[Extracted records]
::::::::

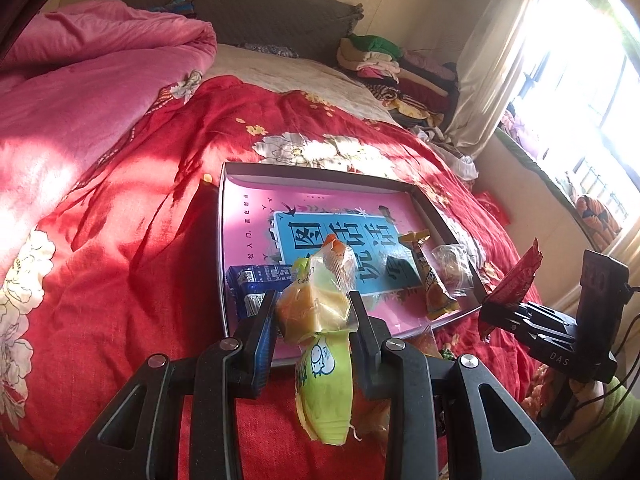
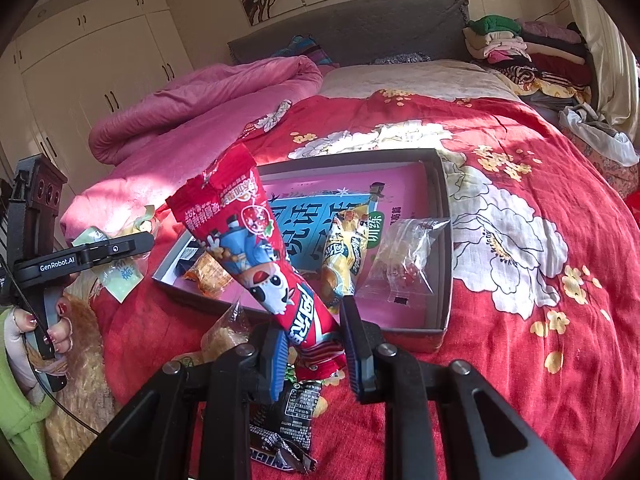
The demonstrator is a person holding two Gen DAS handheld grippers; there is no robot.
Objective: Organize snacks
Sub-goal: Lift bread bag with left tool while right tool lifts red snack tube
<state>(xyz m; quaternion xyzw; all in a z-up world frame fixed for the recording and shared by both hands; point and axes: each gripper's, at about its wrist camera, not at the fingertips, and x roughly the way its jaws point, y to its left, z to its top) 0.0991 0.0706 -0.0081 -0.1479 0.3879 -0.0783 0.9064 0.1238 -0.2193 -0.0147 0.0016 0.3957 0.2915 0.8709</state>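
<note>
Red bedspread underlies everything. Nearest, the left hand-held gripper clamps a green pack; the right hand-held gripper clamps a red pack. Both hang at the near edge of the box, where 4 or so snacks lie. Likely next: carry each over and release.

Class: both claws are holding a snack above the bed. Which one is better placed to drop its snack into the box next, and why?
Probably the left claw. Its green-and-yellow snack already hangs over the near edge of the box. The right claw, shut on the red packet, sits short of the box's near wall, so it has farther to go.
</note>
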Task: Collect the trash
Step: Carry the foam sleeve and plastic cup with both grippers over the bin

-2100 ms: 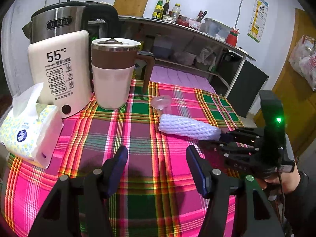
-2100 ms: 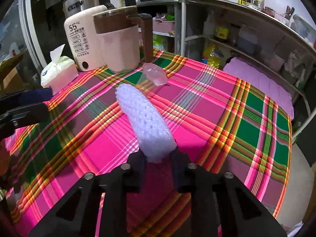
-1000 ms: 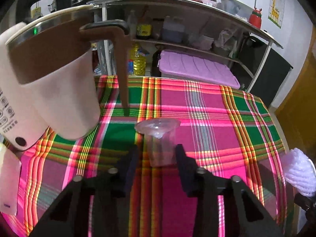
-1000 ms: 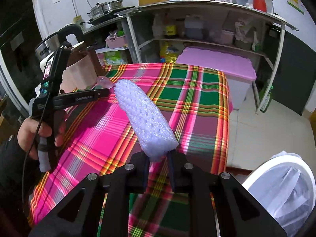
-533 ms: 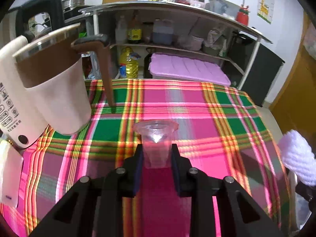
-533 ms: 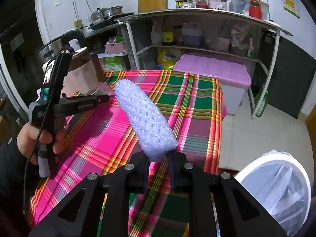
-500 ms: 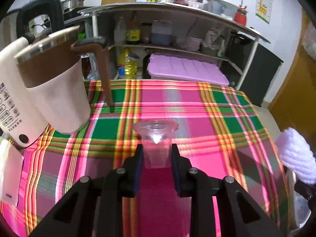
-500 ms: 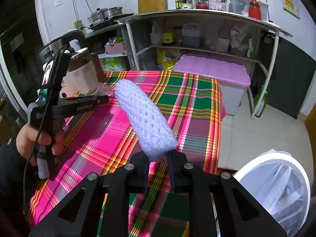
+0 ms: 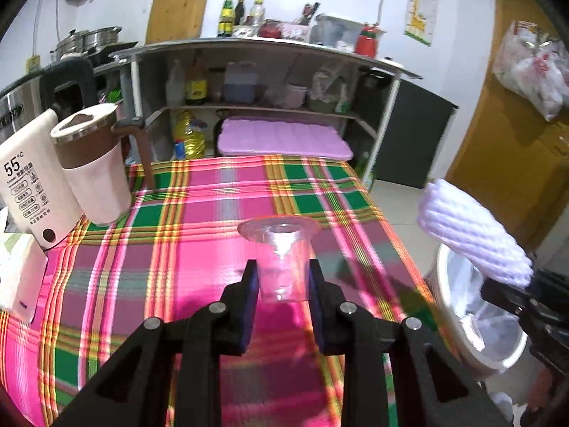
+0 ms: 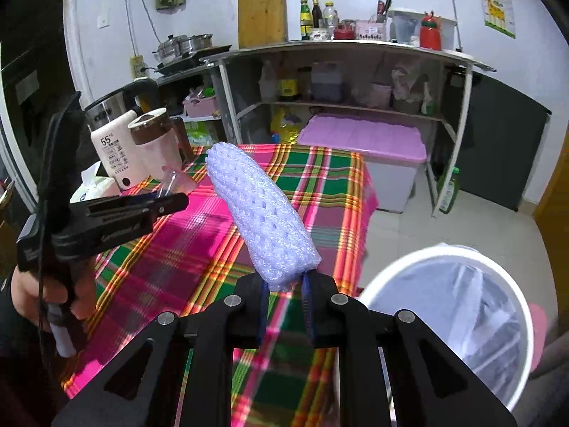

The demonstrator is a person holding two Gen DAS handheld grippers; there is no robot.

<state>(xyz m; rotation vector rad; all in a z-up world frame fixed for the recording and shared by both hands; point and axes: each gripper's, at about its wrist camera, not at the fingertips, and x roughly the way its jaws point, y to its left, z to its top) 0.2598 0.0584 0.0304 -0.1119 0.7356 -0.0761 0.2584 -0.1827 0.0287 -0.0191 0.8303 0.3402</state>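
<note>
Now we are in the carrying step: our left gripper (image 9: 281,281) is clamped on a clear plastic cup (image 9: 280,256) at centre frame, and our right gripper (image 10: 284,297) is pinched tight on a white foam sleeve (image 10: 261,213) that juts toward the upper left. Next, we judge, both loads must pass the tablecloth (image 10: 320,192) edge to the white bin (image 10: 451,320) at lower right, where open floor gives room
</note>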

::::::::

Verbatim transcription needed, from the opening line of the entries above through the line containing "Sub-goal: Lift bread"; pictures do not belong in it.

TASK OUTPUT ▸
The demonstrator is a person holding two Gen DAS handheld grippers; there is no robot.
Objective: Organize snacks
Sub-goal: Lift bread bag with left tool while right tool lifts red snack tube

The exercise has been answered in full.